For this exercise, write out the full listing that follows exactly and skip its pictures.

### MATERIAL PROVIDED:
——————————

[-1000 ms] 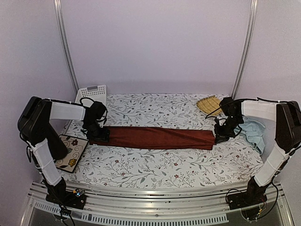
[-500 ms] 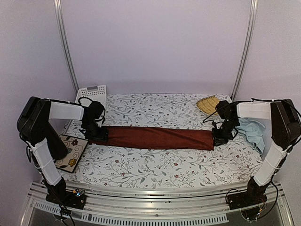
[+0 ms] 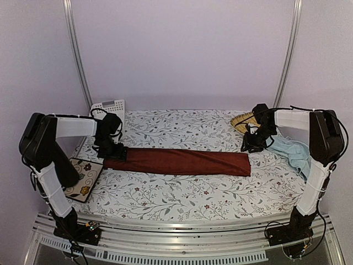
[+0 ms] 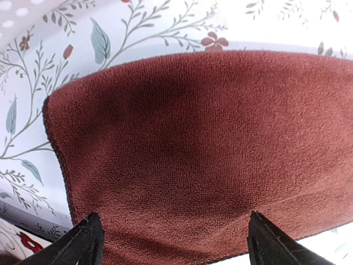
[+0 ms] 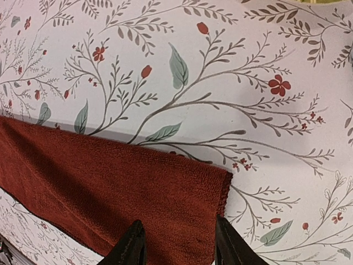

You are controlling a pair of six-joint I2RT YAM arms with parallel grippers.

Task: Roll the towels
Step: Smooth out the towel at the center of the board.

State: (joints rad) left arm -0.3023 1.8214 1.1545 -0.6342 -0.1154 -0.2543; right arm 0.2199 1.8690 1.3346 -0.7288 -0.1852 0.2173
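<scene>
Left gripper (image 3: 113, 150) stood with its jaws spread wide over the 9 o'clock end of the dark rust-red towel (image 3: 179, 161), holding nothing. In its wrist view the two black fingertips (image 4: 83, 245) showed at the bottom edge with flat terry cloth filling the space between them; whether the tips touched the cloth could not be told. Right gripper (image 3: 251, 144) hung near the towel's 3 o'clock end, a little toward 12 o'clock of it, with its jaws partly apart and nothing between them. Its wrist view showed the towel's squared corner lying flat on the table just beyond its fingers (image 5: 132, 248).

The red towel lay folded into a long narrow band across the middle of the floral tablecloth (image 3: 182, 193), running from 9 o'clock to 3 o'clock, flat and not rolled. The pale light blue towel (image 3: 292, 153) lay crumpled at the 3 o'clock edge of the table, beneath the right arm, near the red band's end but not touching it.

A yellow woven bamboo mat (image 3: 241, 119) sat at about 1 o'clock, just behind the right gripper. A white perforated basket (image 3: 108, 106) stood at 11 o'clock in the far corner, and a flower-patterned tile (image 3: 83, 178) lay at 8 o'clock beside the left arm.
</scene>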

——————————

### RESPONSE BOX:
[-1000 ms] 
[-500 ms] 
[+0 ms] 
[+0 ms] 
[+0 ms] 

You are controlling a pair of six-joint I2RT YAM arms with parallel grippers.

Task: Roll the towels
Step: Smooth out the towel at the center of the board.

State: (joints rad) left arm -0.3023 1.8214 1.1545 -0.6342 -0.1154 -0.2543; right arm 0.2199 1.8690 1.3346 -0.7288 -0.1852 0.2173
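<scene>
Left gripper (image 3: 113, 150) stood with its jaws spread wide over the 9 o'clock end of the dark rust-red towel (image 3: 179, 161), holding nothing. In its wrist view the two black fingertips (image 4: 83, 245) showed at the bottom edge with flat terry cloth filling the space between them; whether the tips touched the cloth could not be told. Right gripper (image 3: 251, 144) hung near the towel's 3 o'clock end, a little toward 12 o'clock of it, with its jaws partly apart and nothing between them. Its wrist view showed the towel's squared corner lying flat on the table just beyond its fingers (image 5: 132, 248).

The red towel lay folded into a long narrow band across the middle of the floral tablecloth (image 3: 182, 193), running from 9 o'clock to 3 o'clock, flat and not rolled. The pale light blue towel (image 3: 292, 153) lay crumpled at the 3 o'clock edge of the table, beneath the right arm, near the red band's end but not touching it.

A yellow woven bamboo mat (image 3: 241, 119) sat at about 1 o'clock, just behind the right gripper. A white perforated basket (image 3: 108, 106) stood at 11 o'clock in the far corner, and a flower-patterned tile (image 3: 83, 178) lay at 8 o'clock beside the left arm.
</scene>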

The exercise calls for nothing more than this answer.